:: Given material ::

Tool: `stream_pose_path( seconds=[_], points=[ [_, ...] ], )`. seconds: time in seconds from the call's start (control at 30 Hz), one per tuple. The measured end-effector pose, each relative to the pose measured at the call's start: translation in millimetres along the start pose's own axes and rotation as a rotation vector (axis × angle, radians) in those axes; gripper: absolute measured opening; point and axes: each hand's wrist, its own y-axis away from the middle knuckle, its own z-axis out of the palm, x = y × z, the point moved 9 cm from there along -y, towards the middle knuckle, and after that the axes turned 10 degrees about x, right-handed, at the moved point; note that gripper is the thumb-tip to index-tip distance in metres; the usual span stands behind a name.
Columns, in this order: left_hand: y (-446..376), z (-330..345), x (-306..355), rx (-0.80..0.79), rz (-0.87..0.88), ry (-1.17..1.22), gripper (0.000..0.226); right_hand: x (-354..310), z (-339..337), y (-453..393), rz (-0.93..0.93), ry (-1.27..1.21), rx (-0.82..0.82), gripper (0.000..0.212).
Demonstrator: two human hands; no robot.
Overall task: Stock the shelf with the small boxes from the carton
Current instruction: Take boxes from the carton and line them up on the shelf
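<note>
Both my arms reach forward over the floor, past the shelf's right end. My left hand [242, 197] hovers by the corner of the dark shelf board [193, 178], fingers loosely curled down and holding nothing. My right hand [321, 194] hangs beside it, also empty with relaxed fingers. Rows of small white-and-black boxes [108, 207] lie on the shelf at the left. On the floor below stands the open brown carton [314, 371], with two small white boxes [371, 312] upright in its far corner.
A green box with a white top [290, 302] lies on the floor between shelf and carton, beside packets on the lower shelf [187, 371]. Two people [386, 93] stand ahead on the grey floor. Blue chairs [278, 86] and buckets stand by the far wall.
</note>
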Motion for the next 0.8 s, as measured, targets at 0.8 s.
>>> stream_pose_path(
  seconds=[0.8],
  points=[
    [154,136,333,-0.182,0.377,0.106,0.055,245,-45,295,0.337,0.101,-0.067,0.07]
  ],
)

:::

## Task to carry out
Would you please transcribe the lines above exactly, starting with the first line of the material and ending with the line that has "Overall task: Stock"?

## Reply to the exercise
Tool: `stream_pose_path( seconds=[_], points=[ [_, ...] ], )`. seconds: time in seconds from the call's start (control at 30 Hz), one per tuple. The measured end-effector pose, each relative to the pose measured at the call's start: translation in millimetres along the start pose's own axes and rotation as a rotation vector (axis × angle, radians) in those axes; gripper: absolute measured opening; point and axes: each hand's wrist, its own y-axis away from the middle knuckle, its own z-axis out of the palm, x = y × z, the point moved 9 cm from there along -y, towards the middle knuckle, and after that the axes turned 10 degrees about x, right-handed, at the moved point; note that gripper is the thumb-tip to index-tip distance in metres; the usual span stands behind a name.
Columns, in this order: left_hand: y (-446..376), z (-330..345), x (-306..355), rx (-0.80..0.79), rz (-0.87..0.88), ry (-1.17..1.22), gripper (0.000..0.226); right_hand: x (-354..310), z (-339..337), y (-453..393), rz (-0.93..0.93), ry (-1.27..1.21), rx (-0.82..0.82), gripper (0.000..0.212).
Demonstrator: two human hands; no robot.
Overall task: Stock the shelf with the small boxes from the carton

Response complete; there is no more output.